Née à Paris le 27 décembre 1970, Agnès Evren a débuté sa carrière politique en tant qu’assistante parlementaire avant d’intégrer des mandats locaux et nationaux. Son parcours, marqué par des collaborations avec des figures clés du gouvernement Fillon, lui a permis de s’engager activement dans des politiques éducatives et sociales. Devenue sénatrice en 2023 après avoir surmonté plusieurs défaites électoralles, elle a également initié une réforme législative visant à interdire les téléphones portables dans les collèges, un projet qui a conduit à l’expérimentation nationale dans 199 écoles en 2024 et à sa généralisation à la rentrée scolaire de 2025.

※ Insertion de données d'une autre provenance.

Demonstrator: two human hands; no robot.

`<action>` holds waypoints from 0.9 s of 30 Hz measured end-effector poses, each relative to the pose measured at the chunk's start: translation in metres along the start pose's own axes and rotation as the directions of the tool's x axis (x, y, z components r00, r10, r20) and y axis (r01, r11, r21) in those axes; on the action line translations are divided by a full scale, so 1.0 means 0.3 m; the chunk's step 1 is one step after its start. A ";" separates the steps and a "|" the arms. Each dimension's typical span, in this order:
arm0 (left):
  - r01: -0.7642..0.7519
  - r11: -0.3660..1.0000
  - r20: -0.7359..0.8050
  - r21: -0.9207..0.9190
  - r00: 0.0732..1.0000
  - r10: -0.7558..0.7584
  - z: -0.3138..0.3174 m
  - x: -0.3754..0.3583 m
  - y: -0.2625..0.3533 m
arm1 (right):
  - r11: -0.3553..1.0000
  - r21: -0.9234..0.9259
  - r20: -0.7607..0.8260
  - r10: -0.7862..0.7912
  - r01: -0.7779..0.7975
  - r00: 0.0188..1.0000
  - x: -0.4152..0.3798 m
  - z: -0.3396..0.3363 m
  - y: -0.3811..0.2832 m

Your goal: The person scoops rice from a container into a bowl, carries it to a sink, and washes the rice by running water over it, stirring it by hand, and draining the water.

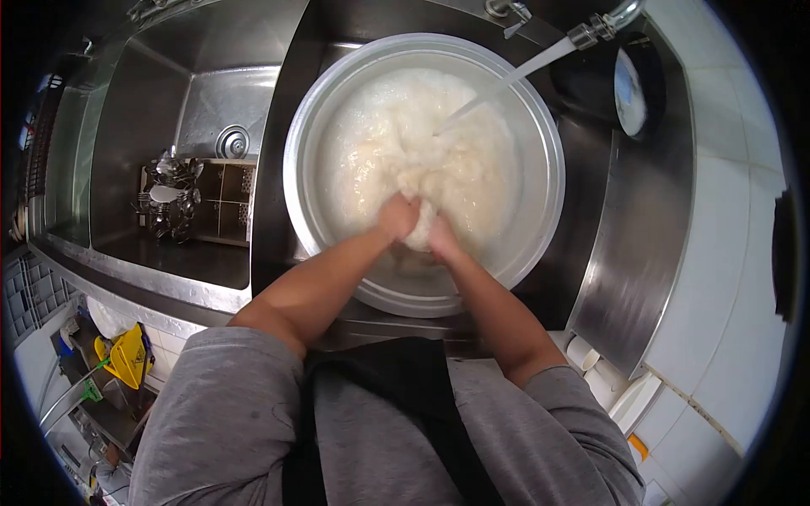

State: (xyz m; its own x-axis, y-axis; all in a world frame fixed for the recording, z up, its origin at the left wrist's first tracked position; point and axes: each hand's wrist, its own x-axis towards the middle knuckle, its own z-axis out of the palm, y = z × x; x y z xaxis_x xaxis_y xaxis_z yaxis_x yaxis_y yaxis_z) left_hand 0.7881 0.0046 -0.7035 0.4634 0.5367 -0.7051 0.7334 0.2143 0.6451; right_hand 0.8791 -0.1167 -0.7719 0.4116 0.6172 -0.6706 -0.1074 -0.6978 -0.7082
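Note:
In the head view a large round metal basin (297, 181) stands in the sink, filled with cloudy water and pale, wet rice (363, 173). My left hand (399, 217) and my right hand (442, 238) are close together near the basin's front side. A white clump of rice is pressed between them. The left fingers are curled around it, while the right hand closes on it from the other side. Some fingertips are hidden by the rice. From the tap (601, 30) a stream of water (515, 74) pours into the basin.
In the left sink sits a divided rack (226, 202) with spoons and other cutlery (173, 198) near a drain (233, 142). A dark round pan-like object (650, 84) leans at the back right. A yellow dustpan (128, 356) is at lower left. Tiled wall (717, 211) borders the right.

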 end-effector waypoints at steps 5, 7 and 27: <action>-0.508 0.590 0.388 0.627 0.861 0.329 -0.169 0.095 0.145 | 0.636 -0.695 0.067 -0.405 0.334 0.912 0.055 0.051 -0.181; -0.431 0.505 0.220 0.748 0.879 0.424 -0.146 0.250 0.135 | 0.598 -0.724 0.115 -0.386 0.343 0.915 0.178 0.018 -0.160; 0.085 0.575 -0.025 0.814 0.993 -0.112 -0.199 0.241 -0.137 | 0.542 -0.829 -0.151 0.016 -0.136 0.988 0.026 -0.441 -0.276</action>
State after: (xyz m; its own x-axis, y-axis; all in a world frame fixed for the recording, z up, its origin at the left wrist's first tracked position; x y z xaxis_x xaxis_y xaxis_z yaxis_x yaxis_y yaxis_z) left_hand 0.7618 0.0833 -0.7636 0.3658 0.5299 -0.7651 0.8660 -0.4950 0.0711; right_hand 1.0110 -0.1022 -0.6892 0.5415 0.5437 -0.6412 0.6363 -0.7635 -0.1101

Dans son premier communiqué, la sénatrice évoque un «système d’omerta» qui menace les enfants : «La responsabilité pénale des municipalités sortantes doit être immédiatement examinée. La protection de l’enfance ne peut tolérer l’inertie, l’improvisation ou le silence». La commission, prévue pour démarrer ses travaux en juin prochain, devra présenter son rapport d’ici l’automne 2024. Son objectif central : déceler les mécanismes permettant de réduire ces violences et d’établir des mesures préventives à long terme.